But axonometric is not like that at all. Axonometric methods are entirely geometry derived; it's not a set of arbitrary "rules," but a matter of geometric principles. The result of axonometric drawing is a mechanically correct orthographic projection. It's either geometrically correct, or it isn't. And the example you posted is a case-in-point, but not, I'm afraid, in the way you think:
I have had a lot of success learning the basic "rules" of axonometric. For example, I thought this was a good guide:
That is actually a very bad example, and is very misleading because it implies that all three drawings are of a cube. But as depicted, the ostensibly "dimetric" and "trimetric" drawings cannot be cubes.

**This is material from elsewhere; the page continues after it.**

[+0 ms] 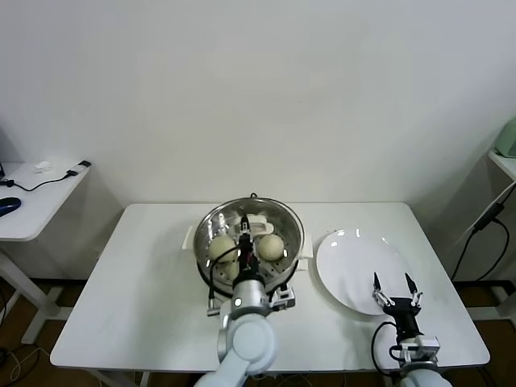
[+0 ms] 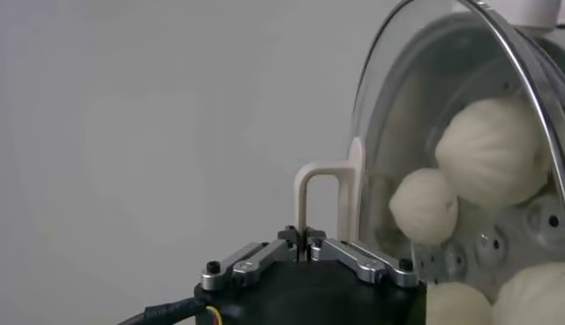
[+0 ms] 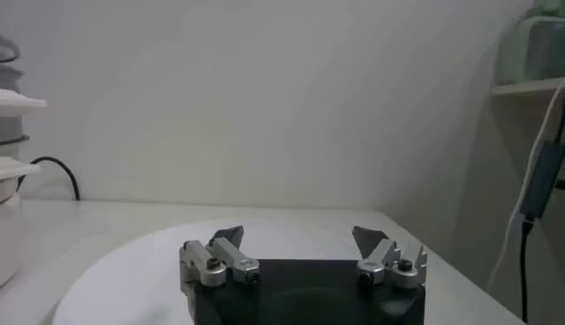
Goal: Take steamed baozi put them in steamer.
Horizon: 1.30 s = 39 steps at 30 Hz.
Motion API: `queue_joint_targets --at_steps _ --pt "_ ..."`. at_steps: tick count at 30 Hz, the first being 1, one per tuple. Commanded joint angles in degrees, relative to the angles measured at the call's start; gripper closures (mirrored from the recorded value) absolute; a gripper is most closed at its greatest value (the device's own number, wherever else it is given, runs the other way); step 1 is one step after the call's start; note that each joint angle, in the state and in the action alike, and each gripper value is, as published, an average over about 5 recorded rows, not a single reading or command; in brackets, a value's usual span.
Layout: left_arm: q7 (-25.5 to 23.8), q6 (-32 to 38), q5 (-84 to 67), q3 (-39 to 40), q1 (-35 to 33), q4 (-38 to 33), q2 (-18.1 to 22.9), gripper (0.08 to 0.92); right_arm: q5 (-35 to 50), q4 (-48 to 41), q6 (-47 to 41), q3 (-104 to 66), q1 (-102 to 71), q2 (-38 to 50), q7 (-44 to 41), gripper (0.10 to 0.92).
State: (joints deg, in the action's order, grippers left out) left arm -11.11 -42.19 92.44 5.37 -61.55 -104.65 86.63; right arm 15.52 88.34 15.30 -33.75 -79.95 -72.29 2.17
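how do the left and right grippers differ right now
The left gripper has its jaws shut on the glass lid's cream handle, held over the steamer; the right gripper has its jaws spread wide and holds nothing. The left is at work at the table's middle; the right waits over the bare white plate. Both share the same black body.

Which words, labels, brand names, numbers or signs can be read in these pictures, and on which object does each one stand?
None: no readable text appears in any view.
The steamer, the white plate, the glass lid and its handle carry no visible print.
The left gripper and right gripper show no markings either.
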Motion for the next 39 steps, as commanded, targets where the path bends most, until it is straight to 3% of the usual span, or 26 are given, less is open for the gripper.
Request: queue_joint_targets --at_steps 1,20,25,32,39 --pt "1.39 -0.25 0.02 -1.17 0.23 2.39 -0.74 0.868 0.45 -0.28 0.84 0.03 0.10 -0.10 0.33 0.203" --pt "2.66 1.96 -3.94 -1.06 -0.63 0.28 -2.43 0.842 -0.28 0.08 0.74 1.09 0.49 -0.52 -0.25 0.203" --pt "3.42 2.63 -11.03 0.67 -1.63 -4.85 -4.46 0.707 -0.21 0.38 0.17 1.17 0.48 -0.36 -0.64 0.203" --pt "8.54 7.59 -26.46 0.96 -5.66 -13.82 -7.19 0.508 -0.16 0.47 -0.79 1.41 0.46 -0.31 -0.88 0.203" --pt "19.32 22.88 -59.17 -10.06 -11.72 -19.93 -9.48 0.308 0.76 1.33 -0.77 1.61 -0.26 -0.41 -0.80 0.203"
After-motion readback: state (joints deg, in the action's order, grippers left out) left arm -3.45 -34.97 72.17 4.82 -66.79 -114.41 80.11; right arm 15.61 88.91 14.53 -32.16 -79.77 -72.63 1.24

It's an example of what I meant above about your use of "rules": The captions of the example state that the three isometric axes make equal angles with each other on the page, that dimetric has one unequal angle between its axes, and that trimetric uses three different axis spacings. That's true, but entirely leaves out half of the underlying principle: It's not a simple matter of arbitrarily selecting either one, two, or three angular spacings on the page. In all three methods, the measuring scale of the three axes must also be correctly proportional.

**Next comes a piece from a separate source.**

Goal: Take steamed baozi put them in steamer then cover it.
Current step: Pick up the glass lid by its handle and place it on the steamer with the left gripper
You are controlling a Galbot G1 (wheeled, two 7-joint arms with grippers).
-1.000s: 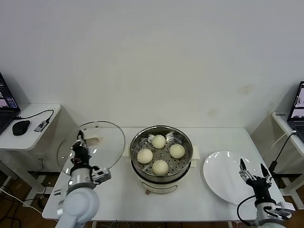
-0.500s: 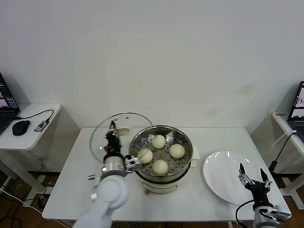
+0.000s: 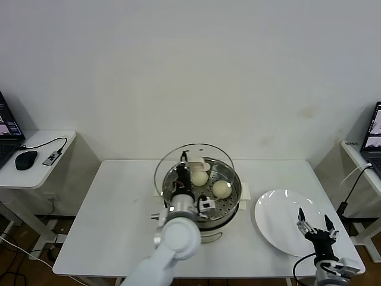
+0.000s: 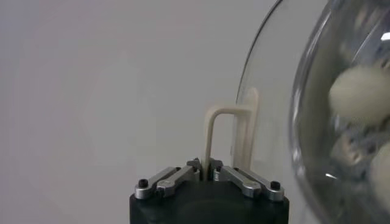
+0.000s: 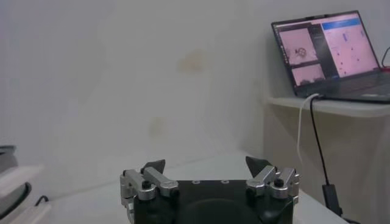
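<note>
The steamer (image 3: 236, 182) is a shiny steel basket on a white pot base at the middle of the table. Two steamed baozi (image 3: 199, 177) (image 3: 221, 189) show inside it; my left arm hides the rest of the basket floor. My left gripper (image 3: 184, 157) is shut on the cream handle (image 3: 200, 161) of the round glass lid (image 3: 166, 164), held tilted over the steamer's left and back part. In the left wrist view the left gripper (image 4: 208, 168) pinches the handle (image 4: 228, 112), and baozi (image 4: 362, 94) show through the glass. My right gripper (image 3: 312, 221) (image 5: 206, 164) hangs open and empty by the plate.
A flat white plate (image 3: 275, 210) lies right of the steamer. A side table with a mouse (image 3: 26, 159) stands at the far left. Another side table with a laptop (image 3: 374, 134) (image 5: 323, 52) stands at the far right, a cable hanging from it.
My left arm has carried the glass lid rightwards from the table's left part to above the steamer. The right gripper has sunk slightly and stayed open.
</note>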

The angles and the lengths of the three axes are interdependent. For any given set of angles between the axes, there is only one set of correctly proportional scales by which to measure along the axes.

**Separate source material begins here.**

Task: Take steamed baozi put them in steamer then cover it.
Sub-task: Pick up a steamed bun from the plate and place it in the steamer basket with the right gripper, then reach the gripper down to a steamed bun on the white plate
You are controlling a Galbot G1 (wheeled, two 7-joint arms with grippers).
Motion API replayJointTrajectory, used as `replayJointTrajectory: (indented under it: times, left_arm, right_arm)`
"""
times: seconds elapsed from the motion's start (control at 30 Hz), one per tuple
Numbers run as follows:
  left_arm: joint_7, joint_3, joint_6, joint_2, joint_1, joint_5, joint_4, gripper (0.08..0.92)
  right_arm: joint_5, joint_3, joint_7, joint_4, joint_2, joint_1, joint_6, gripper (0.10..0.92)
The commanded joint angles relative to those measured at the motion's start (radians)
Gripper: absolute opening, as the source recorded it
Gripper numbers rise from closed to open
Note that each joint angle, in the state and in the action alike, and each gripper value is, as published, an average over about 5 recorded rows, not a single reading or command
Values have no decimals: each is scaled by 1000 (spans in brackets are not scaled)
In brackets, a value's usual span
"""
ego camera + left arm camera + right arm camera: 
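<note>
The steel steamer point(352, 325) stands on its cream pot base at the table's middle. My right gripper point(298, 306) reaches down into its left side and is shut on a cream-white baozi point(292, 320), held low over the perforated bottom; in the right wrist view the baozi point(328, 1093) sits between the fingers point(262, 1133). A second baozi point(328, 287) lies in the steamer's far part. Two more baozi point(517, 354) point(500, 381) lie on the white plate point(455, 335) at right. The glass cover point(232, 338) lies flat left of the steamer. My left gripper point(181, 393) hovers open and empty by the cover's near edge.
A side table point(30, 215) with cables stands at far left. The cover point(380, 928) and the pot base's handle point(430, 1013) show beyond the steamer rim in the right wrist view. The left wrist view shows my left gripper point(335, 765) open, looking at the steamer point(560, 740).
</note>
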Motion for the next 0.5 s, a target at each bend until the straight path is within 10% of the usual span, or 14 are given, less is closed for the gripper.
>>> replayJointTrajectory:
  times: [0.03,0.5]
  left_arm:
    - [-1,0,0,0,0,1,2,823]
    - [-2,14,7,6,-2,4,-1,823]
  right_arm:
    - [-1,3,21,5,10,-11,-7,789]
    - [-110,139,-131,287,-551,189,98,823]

You can see this intuitively by just looking a little more closely at the supposedly "dimetric" example. The "cube" is clearly disproportionally short and squat in the vertical direction.
You can also see it in the supposedly "trimetric" example. Clearly the Z axis is viewed at a more acute angle relative to the line-of-sight than is the X axis. In other words, the X axis is clearly closer to perpendicular to your line-of-sight than is the Z. Yet the Z edges of the "cube" are longer.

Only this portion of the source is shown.